:: PROBLEM DESCRIPTION ::
An exact reproduction of the listing is wanted, with the pictures dropped.
● ● ● ●
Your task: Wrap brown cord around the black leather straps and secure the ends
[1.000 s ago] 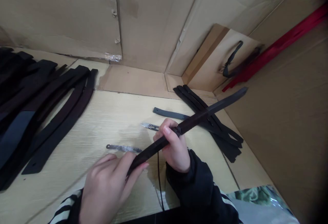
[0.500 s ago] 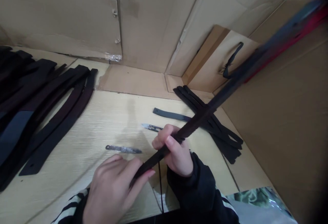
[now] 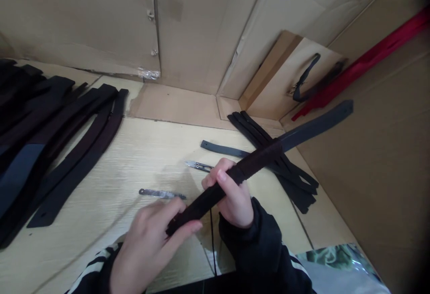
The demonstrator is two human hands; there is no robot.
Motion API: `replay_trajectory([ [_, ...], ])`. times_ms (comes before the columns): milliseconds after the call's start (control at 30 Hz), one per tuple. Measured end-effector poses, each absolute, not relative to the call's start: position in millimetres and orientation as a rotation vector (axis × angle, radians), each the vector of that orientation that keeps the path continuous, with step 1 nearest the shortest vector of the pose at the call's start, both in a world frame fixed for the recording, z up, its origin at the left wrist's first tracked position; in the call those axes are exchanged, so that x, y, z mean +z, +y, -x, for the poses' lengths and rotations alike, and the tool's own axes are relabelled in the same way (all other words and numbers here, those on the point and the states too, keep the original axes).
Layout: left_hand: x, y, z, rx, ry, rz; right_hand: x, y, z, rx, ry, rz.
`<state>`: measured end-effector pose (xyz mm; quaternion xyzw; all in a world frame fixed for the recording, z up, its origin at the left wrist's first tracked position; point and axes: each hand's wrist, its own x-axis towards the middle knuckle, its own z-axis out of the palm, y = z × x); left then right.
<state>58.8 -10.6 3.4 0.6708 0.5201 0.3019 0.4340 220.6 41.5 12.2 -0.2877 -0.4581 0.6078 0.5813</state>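
Our left hand (image 3: 148, 249): curled closed around the strap's lower end.
Our right hand (image 3: 233, 200): closed firmly around its wrapped middle.
Our dark strap (image 3: 258, 162): held aslant, clear above the wooden table (image 3: 110, 186).
Nearby: thread snips (image 3: 198, 165) just beyond our right hand.

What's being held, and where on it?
A long flat black strap: right hand closes around its wrapped middle, left hand holds the wrapped lower end.
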Motion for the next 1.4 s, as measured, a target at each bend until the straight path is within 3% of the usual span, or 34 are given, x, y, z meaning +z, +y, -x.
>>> replay_trajectory([
  [100, 1, -13, -58, 0.399, 0.826, -1.297, 11, 41, -220, 1.435, -1.088, 0.596],
  [167, -1, -15, -60, 0.316, 0.766, -1.158, 12, 42, -219, 1.464, -1.083, 0.558],
  [367, 0, -17, -64, 0.741, 1.499, -1.749, 14, 43, -216, 1.429, -1.082, 0.779],
  [433, 4, -17, -63, 0.751, 1.551, -1.818, 13, 42, -217, 1.408, -1.116, 0.822],
  [600, 13, -18, -57, 0.371, 0.706, -0.995, 8, 41, -223, 1.496, -1.202, 0.584],
  [667, 14, -19, -56, 0.360, 0.617, -0.770, 8, 41, -223, 1.496, -1.190, 0.530],
  [933, 7, -18, -54, 0.777, 1.524, -1.677, 12, 43, -216, 1.437, -1.084, 0.750],
  [1167, 8, -16, -56, 0.349, 0.612, -0.846, 6, 43, -219, 1.536, -1.140, 0.566],
  [1400, 9, -20, -65, 0.679, 1.218, -1.396, 7, 44, -215, 1.569, -1.119, 0.702],
])
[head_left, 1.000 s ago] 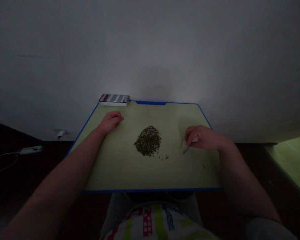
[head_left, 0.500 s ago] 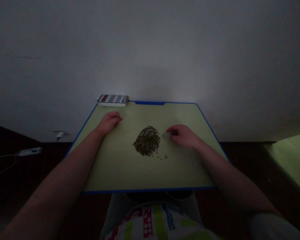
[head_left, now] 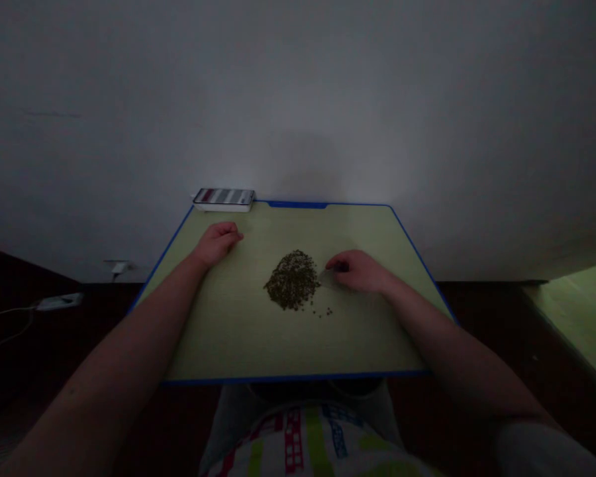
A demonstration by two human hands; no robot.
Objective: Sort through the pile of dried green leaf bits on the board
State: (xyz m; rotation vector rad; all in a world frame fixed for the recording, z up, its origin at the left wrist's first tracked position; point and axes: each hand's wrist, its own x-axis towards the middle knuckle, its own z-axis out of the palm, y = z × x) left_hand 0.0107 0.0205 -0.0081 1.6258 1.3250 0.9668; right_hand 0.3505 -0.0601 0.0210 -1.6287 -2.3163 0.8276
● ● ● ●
:: EXERCISE ANSWER ::
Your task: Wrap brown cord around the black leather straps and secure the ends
[1.000 s ago] 
[0.500 s ago] 
[now] 
The demonstrator is two human hands; there is no robot.
Motion API: `replay_trajectory([ [_, ...], ])`. times_ms (comes before the columns): milliseconds after the call's start (control at 30 Hz), one per tuple. Measured end-effector poses, each absolute, not relative to the call's start: position in millimetres and orientation as a rotation vector (axis × angle, radians), each the vector of that orientation that keeps the path continuous, with step 1 nearest the shortest vector of the pose at the call's start, both in a world frame fixed for the recording, z up, its origin at the left wrist's first tracked position; in the call those axes are exchanged, so that x, y, z mean +z, +y, -x, for the poses' lengths and rotations alike, and the tool's own axes are relabelled in the same way (all other words and numbers here, those on the point and the states too, keep the original axes).
Layout: left_hand: x, y, z, rx, ry, rz; right_hand: x, y, z, rx, ry, rz.
`<state>`: measured end-effector pose (xyz mm; quaternion xyzw; all in a world frame fixed for the recording, z up, its origin at the left wrist's first tracked position; point and axes: each hand's wrist, its own x-axis towards the middle knuckle, its own z-axis out of the palm, y = z × x); left then right.
<state>58.8 -10.6 3.4 0.6708 0.5201 0.3019 0.4340 220.6 41.5 12.2 -0.2877 -0.4581 0.6078 0.5813</state>
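Our left hand (image 3: 148, 249): curled closed around the strap's lower end.
Our right hand (image 3: 233, 200): closed firmly around its wrapped middle.
Our dark strap (image 3: 258, 162): held aslant, clear above the wooden table (image 3: 110, 186).
Nearby: thread snips (image 3: 198, 165) just beyond our right hand.

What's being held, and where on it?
A long flat black strap: right hand closes around its wrapped middle, left hand holds the wrapped lower end.
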Motion for the next 1.4 s, as measured, a target at each bend until the straight path is within 3% of the usual span, or 34 are given, x, y, z meaning +z, +y, -x.
>>> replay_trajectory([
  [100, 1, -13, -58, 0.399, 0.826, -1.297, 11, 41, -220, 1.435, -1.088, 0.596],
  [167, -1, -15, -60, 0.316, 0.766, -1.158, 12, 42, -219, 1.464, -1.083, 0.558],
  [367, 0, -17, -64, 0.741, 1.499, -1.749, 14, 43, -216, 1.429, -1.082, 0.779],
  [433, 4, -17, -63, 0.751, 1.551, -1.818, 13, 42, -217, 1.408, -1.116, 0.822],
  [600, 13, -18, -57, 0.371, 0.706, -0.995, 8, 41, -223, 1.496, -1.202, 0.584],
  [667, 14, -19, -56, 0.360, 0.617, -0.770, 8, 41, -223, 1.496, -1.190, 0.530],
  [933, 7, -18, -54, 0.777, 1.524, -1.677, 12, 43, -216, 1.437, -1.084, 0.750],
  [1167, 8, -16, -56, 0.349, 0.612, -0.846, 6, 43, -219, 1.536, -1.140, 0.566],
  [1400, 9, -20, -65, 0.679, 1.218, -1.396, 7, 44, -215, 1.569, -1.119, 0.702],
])
[head_left, 1.000 s ago] 
[head_left, 0.500 s ago] 
[head_left, now] 
A demonstration by two human hands; no robot.
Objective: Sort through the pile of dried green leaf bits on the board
State: (xyz m; rotation vector rad; all in a world frame fixed for the recording, z up, its origin at the left wrist's first tracked position; point and axes: each hand's wrist, its own x-axis towards the middle knuckle, its own z-axis out of the palm, y = z × x) left_hand 0.0107 0.0205 -0.0081 1.6258 1.3250 0.9668; right_hand 0.3505 -0.0601 0.0210 -1.6287 -2.3163 0.8276

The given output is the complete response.